The royals in Germany have no official standing any more. The last Kaiser, Wilhelm, abdicated in 1918 after defeat in the first world war. Germans now have the avuncular president Frank-Walter Steinmeier as head of state.
But there are still members of the old aristocracy to be found, and the one queuing for ice cream was none other than Prince Alexander of Saxony. The capital of Saxony, Dresden, was destroyed by allied bombing in 1945. Twenty-five thousand civilians died – burned, crushed by falling buildings or suffocated in the huge firestorms created by the blasts. After the war, Dresden was behind the iron curtain.
So where does that leave a prince of the royal House of Wettin, with ancestry dating back to the 10th century? Two days after our chance meeting over salted-caramel ice cream, I joined Alexander and his wife, Princess Gisela, at the former family palace.
“I was in bed at home in Mexico when my friend woke me up,” recalled Alexander. “He was standing in the street with a bottle of champagne in each hand, yelling at me to switch on the TV news. When I saw the crowds of people dancing at the Brandenburg Gate, surging through the checkpoints, I immediately started packing my bags, ready to fly to Germany.”
The new post-Soviet German administration welcomed the prince and put him to work creating diplomatic and trading links and bringing in investment. He was so successful in attracting tech startups that by 1998, Dresden was featured in TIME magazine under the title “Silicon Saxony”.

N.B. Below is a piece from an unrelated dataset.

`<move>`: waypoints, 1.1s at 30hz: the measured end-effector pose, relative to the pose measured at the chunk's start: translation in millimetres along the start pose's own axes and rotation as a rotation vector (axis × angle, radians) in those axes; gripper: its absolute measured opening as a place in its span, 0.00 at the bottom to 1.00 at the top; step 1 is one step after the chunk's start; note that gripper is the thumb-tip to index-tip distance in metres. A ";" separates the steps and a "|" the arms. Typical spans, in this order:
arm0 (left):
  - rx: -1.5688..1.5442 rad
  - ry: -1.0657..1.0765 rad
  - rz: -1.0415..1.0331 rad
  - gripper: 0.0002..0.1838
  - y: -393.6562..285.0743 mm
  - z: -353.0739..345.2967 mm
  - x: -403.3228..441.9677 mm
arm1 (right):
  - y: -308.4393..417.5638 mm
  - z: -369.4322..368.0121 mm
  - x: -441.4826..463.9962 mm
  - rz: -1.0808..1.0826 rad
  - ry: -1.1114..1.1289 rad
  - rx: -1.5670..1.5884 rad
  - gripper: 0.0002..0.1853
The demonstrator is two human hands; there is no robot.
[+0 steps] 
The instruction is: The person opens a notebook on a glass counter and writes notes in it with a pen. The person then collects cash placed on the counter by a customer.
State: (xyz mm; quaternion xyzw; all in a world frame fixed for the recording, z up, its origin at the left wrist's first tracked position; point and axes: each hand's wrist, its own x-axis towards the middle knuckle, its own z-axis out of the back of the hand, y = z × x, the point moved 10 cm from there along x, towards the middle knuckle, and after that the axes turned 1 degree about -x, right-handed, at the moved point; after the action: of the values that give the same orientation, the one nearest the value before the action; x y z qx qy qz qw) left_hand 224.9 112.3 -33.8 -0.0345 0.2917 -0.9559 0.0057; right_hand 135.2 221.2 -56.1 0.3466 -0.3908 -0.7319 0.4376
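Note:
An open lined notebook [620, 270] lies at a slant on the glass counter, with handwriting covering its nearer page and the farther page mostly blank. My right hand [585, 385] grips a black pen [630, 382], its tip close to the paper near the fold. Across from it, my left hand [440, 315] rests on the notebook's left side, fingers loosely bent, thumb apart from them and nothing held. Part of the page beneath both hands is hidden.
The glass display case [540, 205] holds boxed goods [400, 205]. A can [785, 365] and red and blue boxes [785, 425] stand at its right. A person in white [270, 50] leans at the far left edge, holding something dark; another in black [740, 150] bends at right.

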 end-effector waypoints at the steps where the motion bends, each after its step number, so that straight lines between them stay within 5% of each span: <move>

Alexander was equally successful in winning backers to restore the baroque palace and collections which his ancestor Augustus the Strong established in the 17th century. With mirrored halls to rival the Palace of Versailles, August’s glittering court was known as Elbflorenz – a new Florence on the river Elbe. Thanks partly to a multimillion-dollar gift from American philanthropist Paul Getty, it is still being restored and artefacts repatriated.
“These terribly delicate ivory pieces with their filigree details,” said the curator, Claudia Brink, “were looted by the Soviet Red Army when they occupied the city at the end of the second world war. But they looted them very, very carefully. None was damaged, and now they have been returned.”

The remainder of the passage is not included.